■ Directions for this task:
Every line in the data below that includes "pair" belongs in the answer, copied as it stands.

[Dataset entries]
=== Section Start ===
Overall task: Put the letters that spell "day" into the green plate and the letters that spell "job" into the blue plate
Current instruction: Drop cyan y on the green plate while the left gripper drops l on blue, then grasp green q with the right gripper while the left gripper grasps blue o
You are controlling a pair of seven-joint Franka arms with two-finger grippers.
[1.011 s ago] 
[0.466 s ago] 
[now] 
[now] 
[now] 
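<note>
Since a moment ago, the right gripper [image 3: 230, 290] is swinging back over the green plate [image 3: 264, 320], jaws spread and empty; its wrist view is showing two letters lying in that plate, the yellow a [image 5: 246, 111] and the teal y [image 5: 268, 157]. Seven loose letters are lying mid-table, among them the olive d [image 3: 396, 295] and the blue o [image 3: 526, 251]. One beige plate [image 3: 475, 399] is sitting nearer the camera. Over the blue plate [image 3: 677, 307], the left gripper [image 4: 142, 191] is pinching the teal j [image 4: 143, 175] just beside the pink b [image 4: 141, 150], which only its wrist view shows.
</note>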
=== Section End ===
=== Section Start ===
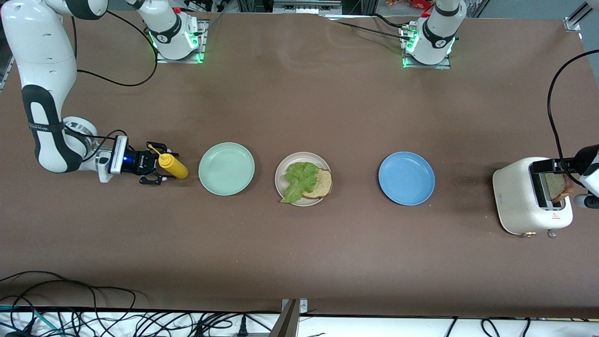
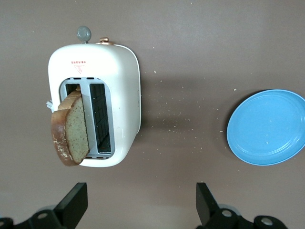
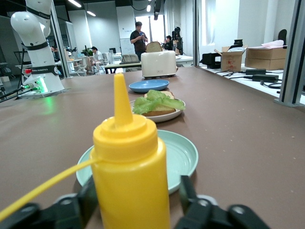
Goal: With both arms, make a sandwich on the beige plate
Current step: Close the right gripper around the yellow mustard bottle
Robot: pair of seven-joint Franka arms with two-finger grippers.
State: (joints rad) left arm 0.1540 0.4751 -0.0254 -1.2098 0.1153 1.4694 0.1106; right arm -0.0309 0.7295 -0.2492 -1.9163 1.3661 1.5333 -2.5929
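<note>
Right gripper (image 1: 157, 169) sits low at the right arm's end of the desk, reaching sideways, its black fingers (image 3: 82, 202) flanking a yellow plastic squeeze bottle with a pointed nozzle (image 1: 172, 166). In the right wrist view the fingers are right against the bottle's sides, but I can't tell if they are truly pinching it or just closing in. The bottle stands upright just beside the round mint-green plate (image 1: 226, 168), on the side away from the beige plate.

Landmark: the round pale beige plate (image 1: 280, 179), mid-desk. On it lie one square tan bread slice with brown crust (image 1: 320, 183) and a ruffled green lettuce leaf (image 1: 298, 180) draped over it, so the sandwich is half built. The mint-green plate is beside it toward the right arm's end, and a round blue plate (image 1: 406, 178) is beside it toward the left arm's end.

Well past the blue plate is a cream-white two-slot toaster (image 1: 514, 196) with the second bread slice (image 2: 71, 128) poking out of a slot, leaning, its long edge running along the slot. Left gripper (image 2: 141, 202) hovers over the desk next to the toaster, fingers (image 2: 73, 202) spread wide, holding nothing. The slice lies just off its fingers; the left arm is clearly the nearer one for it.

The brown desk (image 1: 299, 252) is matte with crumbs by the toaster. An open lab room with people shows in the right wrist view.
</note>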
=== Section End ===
■ Completed exercise:
You are controlling a pair of seven-joint Franka arms with two-finger grippers.
Robot: pair of seven-joint Franka arms with two-finger grippers.

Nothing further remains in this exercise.